Mcgill Pain Questionnaire
In every century humanity makes another exciting discovery toward helping people manage pain better and the Mcgill pain questionnaire is one such innovation. All doctors will attest to the fact that understanding what a patient really means by 'pain' is not black and white. To begin with, the extent of pain in similar circumstances is in different intensities in different people. Secondly, pain is really not straight forward and what could be a tingling sensation in one patient could be a burning sensation in another, yet both will express their feeling as pain. What the Mcgill pain questionnaire helps doctors to do is to categorize and understand what the patient explains based on a tabulation of certain words that the patient will use to describe that they are feeling.
The Mcgill pain questionnaire has a series of words arranged in groups and the patient identifies which words best describe their sensation from each the words grouped together in one set. The questionnaire guides the patient to select different words in several steps at the end of which they should have a set of words that best describe their feeling. The Mcgill pain questionnaire is a tool that you can use at home before you go to visit your physician if you have a concern about some pain that you are experiencing. As a tool, the questionnaire can greatly enhance correct diagnosis of disease as it removes the multiple meanings from the word 'pain'.

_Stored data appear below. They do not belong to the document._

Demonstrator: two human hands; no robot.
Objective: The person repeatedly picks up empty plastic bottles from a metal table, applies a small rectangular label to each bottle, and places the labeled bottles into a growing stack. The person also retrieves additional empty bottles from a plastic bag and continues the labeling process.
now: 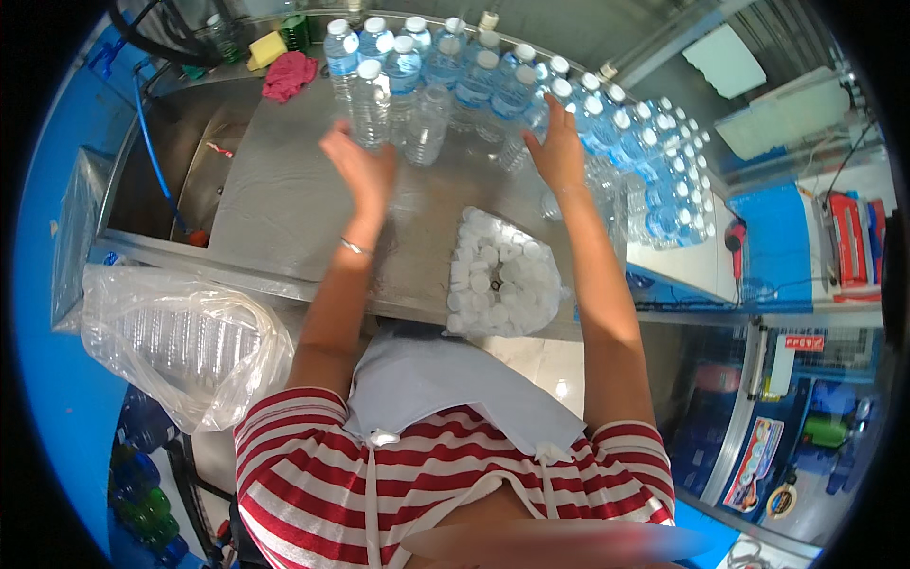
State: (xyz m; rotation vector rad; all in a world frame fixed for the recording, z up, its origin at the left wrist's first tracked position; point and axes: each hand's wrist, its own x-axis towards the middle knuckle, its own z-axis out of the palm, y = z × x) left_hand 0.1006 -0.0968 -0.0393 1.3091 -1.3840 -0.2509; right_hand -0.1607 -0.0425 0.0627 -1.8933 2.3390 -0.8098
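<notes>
My left hand (362, 167), blurred, is raised over the steel counter (284, 185) just in front of a capped clear bottle without a visible label (371, 107); its fingers are apart and it holds nothing that I can see. An uncapped clear plastic bottle (428, 128) stands between my hands. My right hand (559, 149) is spread at the front of the rows of blue-labelled water bottles (513, 92), thumb apart from the fingers. Beside its wrist lie clear bottles (601, 178), partly hidden. A plastic bag of white caps (505, 277) rests at the counter's near edge.
At left is a steel sink (163, 156) with a blue hose (147, 128). A pink cloth (288, 75) and a yellow sponge (267, 50) lie behind it. A clear bag of empty bottles (192, 341) stands at lower left. A pink hair dryer (736, 245) is at right.
</notes>
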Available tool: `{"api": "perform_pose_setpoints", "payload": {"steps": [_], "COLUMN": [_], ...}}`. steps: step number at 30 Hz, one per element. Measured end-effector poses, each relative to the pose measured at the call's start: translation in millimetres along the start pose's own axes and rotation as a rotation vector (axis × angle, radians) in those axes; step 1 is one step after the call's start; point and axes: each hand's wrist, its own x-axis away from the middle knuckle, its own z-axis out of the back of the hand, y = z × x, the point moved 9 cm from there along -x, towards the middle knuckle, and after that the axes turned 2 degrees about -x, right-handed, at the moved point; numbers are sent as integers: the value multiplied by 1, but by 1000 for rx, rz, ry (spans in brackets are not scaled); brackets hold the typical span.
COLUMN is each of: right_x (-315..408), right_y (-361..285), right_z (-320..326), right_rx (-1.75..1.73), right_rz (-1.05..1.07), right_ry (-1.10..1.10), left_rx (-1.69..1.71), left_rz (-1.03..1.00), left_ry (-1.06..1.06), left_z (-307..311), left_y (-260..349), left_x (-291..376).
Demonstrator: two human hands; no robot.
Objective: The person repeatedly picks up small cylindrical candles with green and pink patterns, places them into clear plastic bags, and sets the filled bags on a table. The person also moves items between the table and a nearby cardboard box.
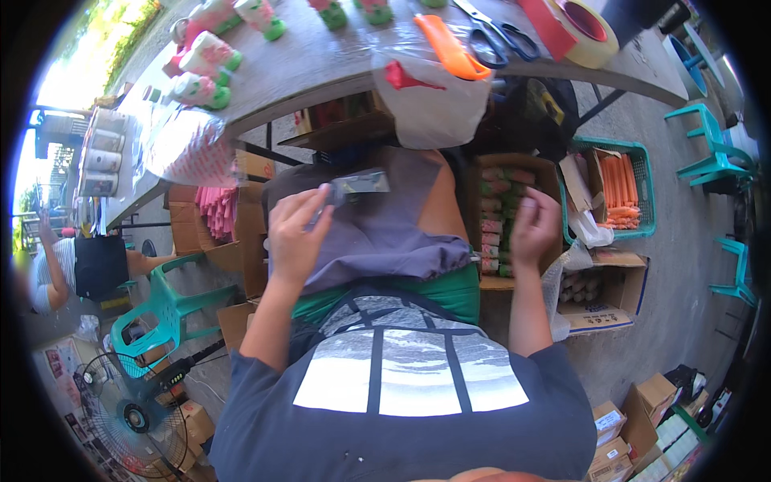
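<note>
My left hand [299,232] pinches the end of a small clear plastic wrapper [360,182] between thumb and fingers, above my lap. My right hand [533,226] is raised, slightly blurred, with fingers curled, over the edge of an open cardboard box [497,281]. Rows of small pink, white and green printed cylinders [491,238] lie in that box. Whether the right fingers hold anything is not clear. On the table ahead are an orange-handled cutter [450,48], scissors [497,36], a roll of clear tape [587,30] and several similar cylinders [202,90].
A plastic bag [443,108] hangs from the table's edge [313,99]. To the right stands a teal crate [647,193] with orange items. A box of pink items [215,208], a green plastic chair [165,301] and a standing fan [135,416] are left. Another person [54,274] sits far left.
</note>
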Motion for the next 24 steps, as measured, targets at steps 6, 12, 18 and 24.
{"api": "perform_pose_setpoints", "payload": {"steps": [6, 12, 18, 24], "right_x": [31, 85, 58, 161], "right_y": [-170, -140, 67, 339], "right_z": [-144, -154, -62, -10], "right_rx": [-413, -582, -269, 475], "right_rz": [348, 212, -402, -853], "right_ry": [-588, -647, 6, -129], "left_rx": [-39, 25, -89, -229], "left_rz": [-207, 39, 73, 109], "left_ry": [7, -115, -209, -340], "left_z": [1, -28, -50, -70], "left_y": [44, -16, -56, -94], "left_x": [-8, 49, 64, 85]}}
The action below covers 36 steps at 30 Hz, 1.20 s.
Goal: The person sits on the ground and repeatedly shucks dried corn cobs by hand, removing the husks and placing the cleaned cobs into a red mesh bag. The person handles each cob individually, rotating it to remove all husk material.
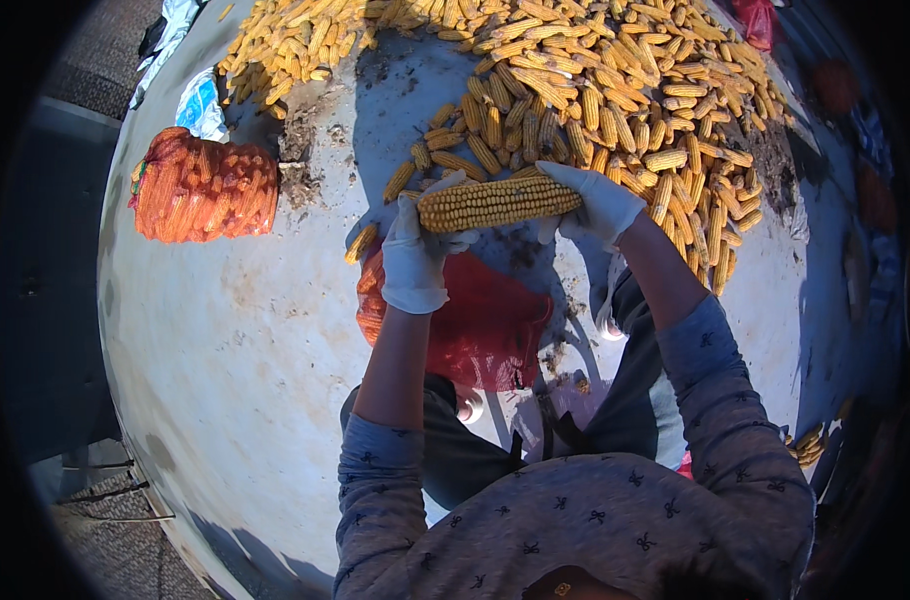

Other than serving doctors well in medical practice, the Mcgill pain questionnaire has also opened up a new arena of medical research that specifically deals with the anatomy of pain. For many years the medical profession considered pain a bodily function. However, this tool is opening up a completely new arena that suggests that pain is a lot more of the work of the brain than it is the work of the nervous system. As the Mcgill pain questionnaire begins to send ripples in the medical world, patients are likely to find better answers to some of the chronic causes of pain that the medical world has commonly dismissed as 'its all in the mind'.
In every century humanity makes another exciting discovery toward helping people manage pain better and the Mcgill pain questionnaire is one such innovation. All doctors will attest to the fact that understanding what a patient really means by 'pain' is not black and white. To begin with, the extent of pain in similar circumstances is in different intensities in different people. Secondly, pain is really not straight forward and what could be a tingling sensation in one patient could be a burning sensation in another, yet both will express their feeling as pain. What the Mcgill pain questionnaire helps doctors to do is to categorize and understand what the patient explains based on a tabulation of certain words that the patient will use to describe that they are feeling.
The Mcgill pain questionnaire has a series of words arranged in groups and the patient identifies which words best describe their sensation from each the words grouped together in one set. The questionnaire guides the patient to select different words in several steps at the end of which they should have a set of words that best describe their feeling. The Mcgill pain questionnaire is a tool that you can use at home before you go to visit your physician if you have a concern about some pain that you are experiencing. As a tool, the questionnaire can greatly enhance correct diagnosis of disease as it removes the multiple meanings from the word 'pain'.
Other than serving doctors well in medical practice, the Mcgill pain questionnaire has also opened up a new arena of medical research that specifically deals with the anatomy of pain. For many years the medical profession considered pain a bodily function. However, this tool is opening up a completely new arena that suggests that pain is a lot more of the work of the brain than it is the work of the nervous system. As the Mcgill pain questionnaire begins to send ripples in the medical world, patients are likely to find better answers to some of the chronic causes of pain that the medical world has commonly dismissed as 'its all in the mind'.